Hey guys,

I asked a question on the forum a couple of weeks ago regarding cursorMark 
duplicates.  I initially thought it may be due to HDFSCaching because I was 
unable replicate the issue on local indexes but unfortunately the dreaded 
duplicates have returned!! For a refresher I was seeing what I thought was 
duplicate documents appearing randomly on the last page of one cursor, and the 
first page of the next.  So if rows=50 the duplicates are document 50 on page 1 
and document 1 on page 2.

After further investigation I don't actually believe these documents are 
duplicates but the same document being returned from a different replica on 
each page.  After running a diff on the two documents the only difference is 
the field "Solr_Update_Date" which I insert on each document as it is inserted 
into the corpus.

This is how the managed-schema mapping for this field looks


<field name="Solr_Update_Date" type="rdate" indexed="true" stored="true" 
default="NOW" />



The only sort parameter is the id field

"sort":"id desc"

rows=50


Here are the results




Document 50 on page 1 is



{

  "responseHeader":{

    "zkConnected":true,

    "status":0,

    "QTime":8,

    "params":{

      "q":"id:\"2019-10-29 15:15:36.748052\"",

      "fl":"id,_version_,[shard],Solr_Update_Date",

      "_":"1574900506126"}},

  "response":{"numFound":1,"start":0,"maxScore":7.312953,"docs":[

      {

        "id":"2019-10-29 15:15:36.748052",

        "Solr_Update_Date":"2019-11-01T00:15:07.811Z",

        "_version_":1648956337338449920,

        
"[shard]":"https://solrHost:9021/solr/my_collection_shard4_replica_n14/|https://solrHost:9022/solr/my_collection_shard4_replica_n12/"}]

  }}



Document 1 on page 2 is


{

  "responseHeader":{

    "zkConnected":true,

    "status":0,

    "QTime":7,

    "params":{

      "q":"id:\"2019-10-29 15:15:36.748052\"",

      "fl":"id,_version_,[shard],Solr_Update_Date",

      "_":"1574900506126"}},

  "response":{"numFound":1,"start":0,"maxScore":7.822712,"docs":[

      {

        "id":"2019-10-29 15:15:36.748052",

        "Solr_Update_Date":"2019-11-01T00:15:07.794Z",

        "_version_":1648956337338449920,

        
"[shard]":"https://solrHost:9022/solr/my_collection_shard4_replica_n12/|https://solrHost:9021/solr/my_collection_shard4_replica_n14/"}]

  }}


As you can see both documents have the same version number but different 
maxScores and Solr_Update_Date's.  My understanding is the cursorMark should 
only be generated off the id field so I can't see why I would get a different 
document from a different shard at the end of one page, and the beginning of 
the next?
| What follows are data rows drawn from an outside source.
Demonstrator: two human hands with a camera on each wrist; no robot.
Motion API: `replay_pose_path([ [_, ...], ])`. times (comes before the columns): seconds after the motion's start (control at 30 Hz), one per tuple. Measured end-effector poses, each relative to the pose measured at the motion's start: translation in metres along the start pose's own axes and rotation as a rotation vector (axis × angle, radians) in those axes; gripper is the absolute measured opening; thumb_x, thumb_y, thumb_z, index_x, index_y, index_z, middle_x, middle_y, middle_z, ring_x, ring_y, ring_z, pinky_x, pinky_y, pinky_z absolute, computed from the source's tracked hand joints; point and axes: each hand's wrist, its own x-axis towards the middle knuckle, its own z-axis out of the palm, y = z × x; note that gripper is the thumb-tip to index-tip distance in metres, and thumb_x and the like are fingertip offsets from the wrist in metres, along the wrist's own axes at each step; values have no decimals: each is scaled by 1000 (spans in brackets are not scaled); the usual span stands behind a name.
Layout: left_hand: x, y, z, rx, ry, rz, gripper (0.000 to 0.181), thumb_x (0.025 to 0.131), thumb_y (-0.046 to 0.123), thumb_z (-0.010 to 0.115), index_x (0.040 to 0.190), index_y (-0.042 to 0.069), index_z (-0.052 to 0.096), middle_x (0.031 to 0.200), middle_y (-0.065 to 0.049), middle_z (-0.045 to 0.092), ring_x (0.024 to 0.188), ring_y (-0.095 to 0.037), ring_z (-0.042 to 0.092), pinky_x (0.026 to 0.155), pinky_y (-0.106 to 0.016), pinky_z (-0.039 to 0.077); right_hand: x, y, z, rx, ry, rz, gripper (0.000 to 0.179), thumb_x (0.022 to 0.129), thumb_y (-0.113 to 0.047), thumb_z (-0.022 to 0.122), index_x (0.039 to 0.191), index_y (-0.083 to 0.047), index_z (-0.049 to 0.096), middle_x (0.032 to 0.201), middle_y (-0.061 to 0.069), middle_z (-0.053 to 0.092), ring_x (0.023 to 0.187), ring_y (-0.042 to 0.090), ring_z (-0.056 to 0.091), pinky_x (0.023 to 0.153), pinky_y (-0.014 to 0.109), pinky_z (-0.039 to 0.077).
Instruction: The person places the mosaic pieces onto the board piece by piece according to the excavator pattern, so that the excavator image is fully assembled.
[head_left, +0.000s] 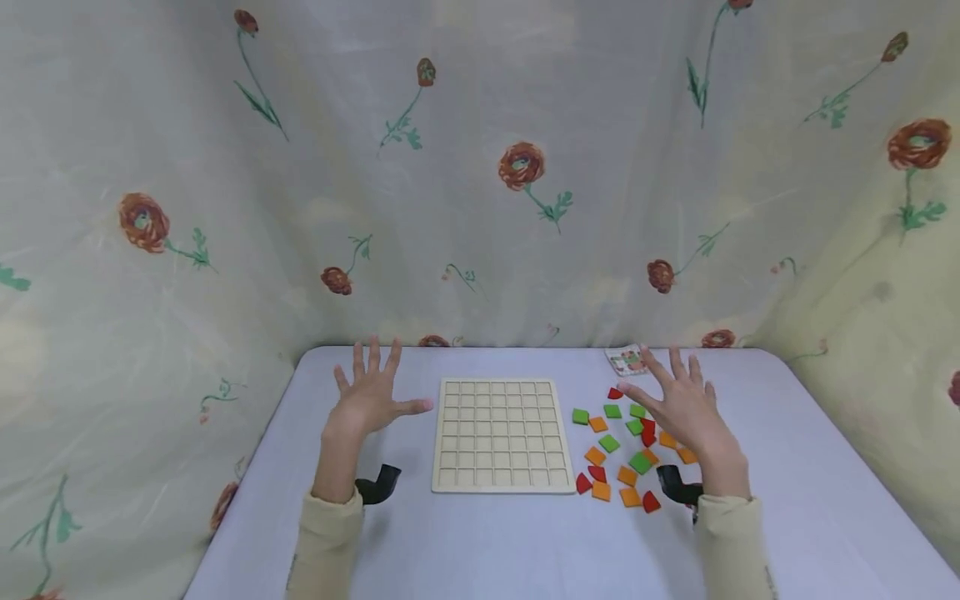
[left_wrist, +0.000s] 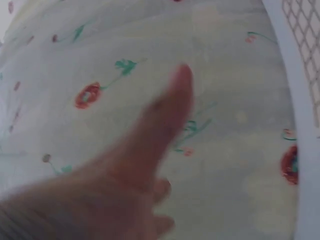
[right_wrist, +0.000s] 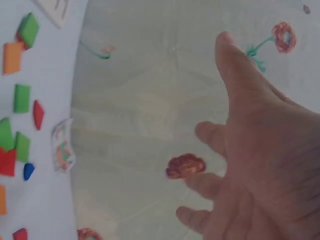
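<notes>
My left hand (head_left: 365, 404) is raised at the left of a pale board (head_left: 503, 489) marked with a grid of square cells, its fingers spread and straight, holding nothing. In the left wrist view the thumb of that hand (left_wrist: 155, 130) points up, blurred, before the curtain. Over on the right, my right hand (head_left: 686, 412) is spread the same way above scattered flat pieces, partly hiding some. Among these are a green square (head_left: 581, 416), an orange square (head_left: 601, 491) and a red quarter-round piece (head_left: 651, 502). A small blue piece (right_wrist: 29, 171) shows in the right wrist view.
A small printed card (head_left: 626, 360) lies near the table's back edge, close to the right fingertips. The white table (head_left: 480, 550) is backed and flanked by a flowered curtain (head_left: 480, 208). Black curved mounts (head_left: 379, 485) stick out from both wrists.
</notes>
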Motion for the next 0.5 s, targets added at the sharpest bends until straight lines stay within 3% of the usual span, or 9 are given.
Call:
replay_pose_path([
  [0.13,18,-15,16,-91,-126,195,121,74,62,72,156,18,-4,161,-14,-17,148,-36,-16,115,-66,-3,5,24,5,72,-17,-51,93,87,-64,56,156,-16,15,159,30,2,141,57,5,103,77,17],
  [0.23,30,-27,34,-178,-219,308,127,69,61,77,156,20,-6,162,-11,-15,149,-32,-15,116,-65,0,10,43,11,136,-32,-60,91,88,-53,63,155,-11,18,156,31,16,136,55,26,100,72,33],
  [0.37,40,-40,58,-226,-302,364,129,68,53,82,156,20,-7,163,-10,-14,150,-30,-14,118,-61,-1,16,63,18,212,-58,-42,82,89,-35,69,150,-2,26,146,31,35,124,50,46,93,58,49],
  [0.5,45,-50,78,-211,-347,369,127,69,48,84,156,17,-3,163,-9,-11,150,-30,-11,118,-60,-3,23,74,20,249,-78,-31,61,92,-20,66,141,4,39,134,30,49,118,46,52,90,52,53],
])
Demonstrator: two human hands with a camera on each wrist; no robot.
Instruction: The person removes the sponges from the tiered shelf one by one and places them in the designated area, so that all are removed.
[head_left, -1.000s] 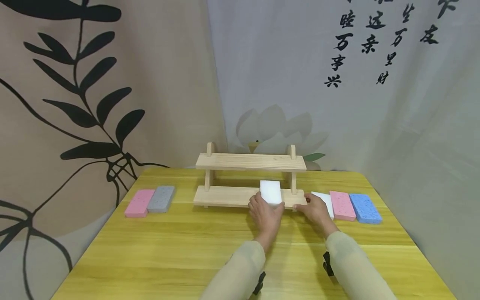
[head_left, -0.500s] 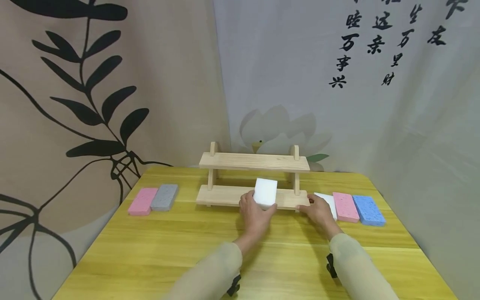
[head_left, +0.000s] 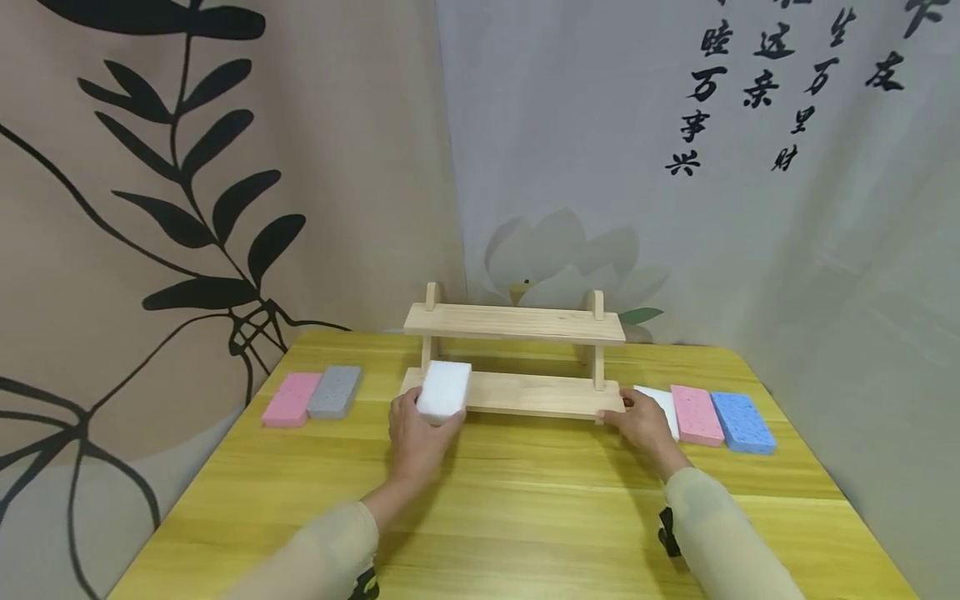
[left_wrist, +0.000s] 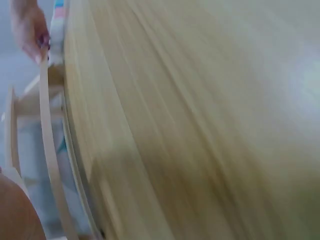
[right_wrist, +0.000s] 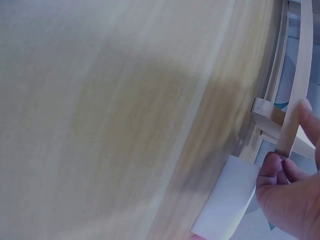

Would anyone have any insight into this behaviour as this happens 
randomly on page boundaries when paging through results.

Thanks for your time

Dwane


________________________________
From: Dwane Hall <dwaneh...@hotmail.com>
Sent: Monday, 11 November 2019 10:10 PM
To: solr-user@lucene.apache.org <solr-user@lucene.apache.org>
Subject: Re: Cursor mark page duplicates

Thanks Erick/Hossman,

I appreciate your input it's always an interesting read seeing Solr legends 
like yourselves work through a problem!  I certainly learn a lot from following 
your responses in this user group.

As you recommended I ran the distrib=false query on each shard and the results 
were the identical in both instances.  Below is a snapshot from the admin ui 
showing the details of each shard which all looks in order to me (other than 
our large number of deletes in the corpus ...we have quite a dynamic 
environment when the index is live)


Last Modified:23 days ago

Num Docs:47247895

Max Doc:68108804

Heap Memory Usage:-1

Deleted Docs:20860909

Version:528038

Segment Count:41



Master (Searching) Version:1571148411550 Gen:25528 Size:42.56 GB

Master (Replicable) Version:1571153302013 Gen:25529



Last Modified:23 days ago

Num Docs:47247895

Max Doc:68223647

Heap Memory Usage:-1

Deleted Docs:20975752

Version:526613

Segment Count:43



Master (Searching) Version:1571148411615 Gen:25527 Size:42.63 GB

Master (Replicable) Version:1571153302076 Gen:25528

I was however able to replicate the issue but under unusual circumstances with 
some crude in browser testing.  If I use a cursorMark other than "*" and 
constantly re-run the query (just resubmitting the url in a browser with the 
same cursor and query) the first result on the page toggles between the 
expected value, and the last item from the previous page.  So if rows=50, page 
2 toggles between result 51 (expected) and result 50 (the last item from the 
previous page).  It doesn't happen all the time but every one in five or so 
refreshes I'm able to replicate it consistently (and on every subsequent 
cursor).

I failed to mention in my original email that we use the HdfsDirectoryFactory 
to store our indexes in HDFS.  This configuration uses an off heap block cache 
to cache HDFS blocks in memory as it is unable to take advantage of the OS disk 
cache.  I mention this as we're currently in the process of switching to local 
disk and I've been unable to replicate the issue when using the local storage 
configuration of the same index.  This maybe completely unrelated, and 
additionally the local storage index is freshly loaded so it has not 
experienced the same number of deletes or updates that our HDFS indexes have.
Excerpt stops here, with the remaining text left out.